Note F - Segment Information
Description of the types of products and services from which the reportable
segment derives its revenues: The Partnership has one reportable segment:
residential properties. The Partnership's residential segment consists of one
apartment complex located in Greenville, South Carolina. The Partnership rents
apartment units to tenants for terms that are typically twelve months or less.
Measurement of segment profit or loss: The Partnership evaluates performance
based on segment profit (loss) before depreciation. The accounting policies of
the reportable segment are the same as those of the Partnership as described in
Partnership's Annual Report on Form 10-KSB for the year ended December 31, 1999.
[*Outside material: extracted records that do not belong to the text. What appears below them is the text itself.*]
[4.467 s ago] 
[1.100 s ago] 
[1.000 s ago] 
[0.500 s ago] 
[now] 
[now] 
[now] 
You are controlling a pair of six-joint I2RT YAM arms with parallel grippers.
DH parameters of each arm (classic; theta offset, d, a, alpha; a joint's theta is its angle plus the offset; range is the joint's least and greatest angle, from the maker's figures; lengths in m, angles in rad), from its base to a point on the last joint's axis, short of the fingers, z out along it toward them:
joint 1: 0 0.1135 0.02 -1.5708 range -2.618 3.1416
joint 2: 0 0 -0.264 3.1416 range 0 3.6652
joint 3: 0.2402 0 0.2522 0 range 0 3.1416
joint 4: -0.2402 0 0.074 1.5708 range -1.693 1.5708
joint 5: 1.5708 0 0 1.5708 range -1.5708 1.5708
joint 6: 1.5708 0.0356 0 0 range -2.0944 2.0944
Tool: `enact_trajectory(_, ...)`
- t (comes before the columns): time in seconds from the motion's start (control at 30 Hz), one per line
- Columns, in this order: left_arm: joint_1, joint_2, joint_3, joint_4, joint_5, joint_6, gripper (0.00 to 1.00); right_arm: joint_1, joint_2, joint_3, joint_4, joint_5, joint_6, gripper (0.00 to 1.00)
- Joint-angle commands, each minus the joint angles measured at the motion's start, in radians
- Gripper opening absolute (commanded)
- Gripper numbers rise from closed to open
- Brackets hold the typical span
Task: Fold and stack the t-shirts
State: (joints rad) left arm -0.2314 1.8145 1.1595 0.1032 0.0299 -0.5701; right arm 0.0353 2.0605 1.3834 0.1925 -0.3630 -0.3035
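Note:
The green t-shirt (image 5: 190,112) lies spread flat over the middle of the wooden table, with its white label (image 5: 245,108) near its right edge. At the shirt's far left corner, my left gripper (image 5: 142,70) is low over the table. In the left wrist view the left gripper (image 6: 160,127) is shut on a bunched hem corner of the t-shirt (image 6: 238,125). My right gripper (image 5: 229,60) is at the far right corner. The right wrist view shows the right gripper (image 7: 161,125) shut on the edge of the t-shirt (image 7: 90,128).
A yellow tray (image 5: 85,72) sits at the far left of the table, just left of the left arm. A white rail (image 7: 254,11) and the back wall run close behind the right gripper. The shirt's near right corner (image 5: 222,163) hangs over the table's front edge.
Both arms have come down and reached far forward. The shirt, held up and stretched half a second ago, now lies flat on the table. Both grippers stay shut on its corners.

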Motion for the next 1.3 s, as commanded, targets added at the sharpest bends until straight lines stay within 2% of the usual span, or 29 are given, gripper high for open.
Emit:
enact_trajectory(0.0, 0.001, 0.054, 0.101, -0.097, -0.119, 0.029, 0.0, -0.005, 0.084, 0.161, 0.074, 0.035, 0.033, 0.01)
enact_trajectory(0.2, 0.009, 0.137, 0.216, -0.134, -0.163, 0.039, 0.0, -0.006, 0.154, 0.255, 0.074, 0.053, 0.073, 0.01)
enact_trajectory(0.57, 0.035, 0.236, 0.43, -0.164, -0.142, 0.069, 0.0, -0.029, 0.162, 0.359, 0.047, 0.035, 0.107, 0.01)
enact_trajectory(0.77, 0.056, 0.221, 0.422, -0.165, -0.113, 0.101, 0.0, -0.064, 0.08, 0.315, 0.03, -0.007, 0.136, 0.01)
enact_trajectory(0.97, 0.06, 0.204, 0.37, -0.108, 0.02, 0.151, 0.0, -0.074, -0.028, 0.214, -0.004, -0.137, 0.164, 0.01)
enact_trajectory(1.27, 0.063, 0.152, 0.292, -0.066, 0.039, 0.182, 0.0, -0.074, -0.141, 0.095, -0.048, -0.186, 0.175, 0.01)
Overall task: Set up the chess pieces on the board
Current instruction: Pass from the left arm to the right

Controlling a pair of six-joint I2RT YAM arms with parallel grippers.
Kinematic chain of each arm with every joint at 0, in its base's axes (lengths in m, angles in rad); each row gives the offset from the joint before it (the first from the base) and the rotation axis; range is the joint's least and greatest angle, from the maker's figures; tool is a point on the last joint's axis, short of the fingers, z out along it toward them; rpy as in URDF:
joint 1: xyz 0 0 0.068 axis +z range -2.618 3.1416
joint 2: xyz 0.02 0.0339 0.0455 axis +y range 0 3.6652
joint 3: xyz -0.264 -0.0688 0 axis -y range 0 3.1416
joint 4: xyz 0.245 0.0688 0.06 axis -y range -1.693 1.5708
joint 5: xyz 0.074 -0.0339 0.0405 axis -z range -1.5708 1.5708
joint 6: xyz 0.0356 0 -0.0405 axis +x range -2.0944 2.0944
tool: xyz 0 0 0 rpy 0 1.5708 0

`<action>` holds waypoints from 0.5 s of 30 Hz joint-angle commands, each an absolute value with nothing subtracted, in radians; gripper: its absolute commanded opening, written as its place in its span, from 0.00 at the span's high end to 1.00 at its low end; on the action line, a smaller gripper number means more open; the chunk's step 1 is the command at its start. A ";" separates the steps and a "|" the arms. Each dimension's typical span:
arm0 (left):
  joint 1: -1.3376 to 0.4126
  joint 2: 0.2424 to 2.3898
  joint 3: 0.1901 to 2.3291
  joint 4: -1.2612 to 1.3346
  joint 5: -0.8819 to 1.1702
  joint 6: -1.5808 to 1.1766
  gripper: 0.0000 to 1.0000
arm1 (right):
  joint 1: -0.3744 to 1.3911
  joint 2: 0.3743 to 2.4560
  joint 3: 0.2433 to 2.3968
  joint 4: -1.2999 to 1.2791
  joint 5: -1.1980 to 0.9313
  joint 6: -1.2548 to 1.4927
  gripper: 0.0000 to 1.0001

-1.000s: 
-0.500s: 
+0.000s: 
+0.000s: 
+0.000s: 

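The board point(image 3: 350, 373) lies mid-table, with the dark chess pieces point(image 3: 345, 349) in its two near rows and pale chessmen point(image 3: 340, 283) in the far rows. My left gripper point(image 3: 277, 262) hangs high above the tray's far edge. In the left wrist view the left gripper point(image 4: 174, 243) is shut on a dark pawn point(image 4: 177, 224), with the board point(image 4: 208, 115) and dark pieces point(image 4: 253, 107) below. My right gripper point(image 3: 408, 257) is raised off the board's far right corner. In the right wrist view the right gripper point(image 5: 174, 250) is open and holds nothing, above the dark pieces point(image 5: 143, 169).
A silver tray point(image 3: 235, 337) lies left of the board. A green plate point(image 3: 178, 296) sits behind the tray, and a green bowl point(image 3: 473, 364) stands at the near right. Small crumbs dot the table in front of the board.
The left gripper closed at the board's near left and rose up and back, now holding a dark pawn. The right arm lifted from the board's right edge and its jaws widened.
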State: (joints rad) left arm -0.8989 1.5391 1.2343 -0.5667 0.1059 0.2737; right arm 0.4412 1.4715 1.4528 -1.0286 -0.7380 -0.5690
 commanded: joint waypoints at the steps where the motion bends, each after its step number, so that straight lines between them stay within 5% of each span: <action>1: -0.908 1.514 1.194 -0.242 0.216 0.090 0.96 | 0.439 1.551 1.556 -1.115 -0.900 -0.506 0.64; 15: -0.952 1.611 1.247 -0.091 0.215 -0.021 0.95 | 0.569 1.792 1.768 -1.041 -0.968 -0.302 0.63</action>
Segment information for the three and six month periods ended June 30, 2000 and
1999, is shown in the tables below. The "Other" column includes Partnership
administration related items and income and expense not allocated to the
reportable segment.
Three Months Ended June 30, 2000 Residential Other Totals
(in thousands)
Rental income $ 370 $ -- $ 370
Other income 28 5 33
Interest expense 117 -- 117
Depreciation 73 -- 73
General and administrative expense -- 76 76
Segment loss (3) (71) (74)
Six Months Ended June 30, 2000 Residential Other Totals
(in thousands)
Rental income $ 736 $ -- $ 736
Other income 47 5 52
Interest expense 234 -- 234
Depreciation 145 -- 145
General and administrative expense -- 129 129
Segment profit (loss) 23 (124) (101)
Total assets 3,068 198 3,266
Capital expenditures for investment
property 64 -- 64
Three Months Ended June 30, 1999 Residential Other Totals
(in thousands)
Rental income $ 351 $ -- $ 351
Other income 21 2 23
Interest expense 119 -- 119
Depreciation 64 -- 64
General and administrative expense -- 23 23
Segment profit (loss) 30 (21) 9
Six Months Ended June 30, 1999 Residential Other Totals
(in thousands)
Rental income $ 669 $ -- $ 669
Other income 56 5 61
Interest expense 239 -- 239
Depreciation 123 -- 123
General and administrative expense -- 46 46
Cumulative effect on prior years of
change in accounting principle 25 -- 25
Segment profit (loss) 61 (41) 20
Total assets 3,075 269 3,344
Capital expenditures for investment
property 32 -- 32
<PAGE>
ITEM 2. MANAGEMENT'S DISCUSSION AND ANALYSIS OR PLAN OF OPERATION
The matters discussed in this Form 10-QSB contain certain forward-looking
statements and involve risks and uncertainties (including changing market
conditions, competitive and regulatory matters, etc.) detailed in the
disclosures contained in this Form 10-QSB and the other filings with the
Securities and Exchange Commission made by the Partnership from time to time.
The discussions of the Partnership's business and results of operations,
including forward-looking statements pertaining to such matters, does not take
into account the effects of any changes to the Partnership's business and
results of operations. Accordingly, actual results could differ materially from
those projected in the forward-looking statements as a result of a number of
factors, including those identified herein.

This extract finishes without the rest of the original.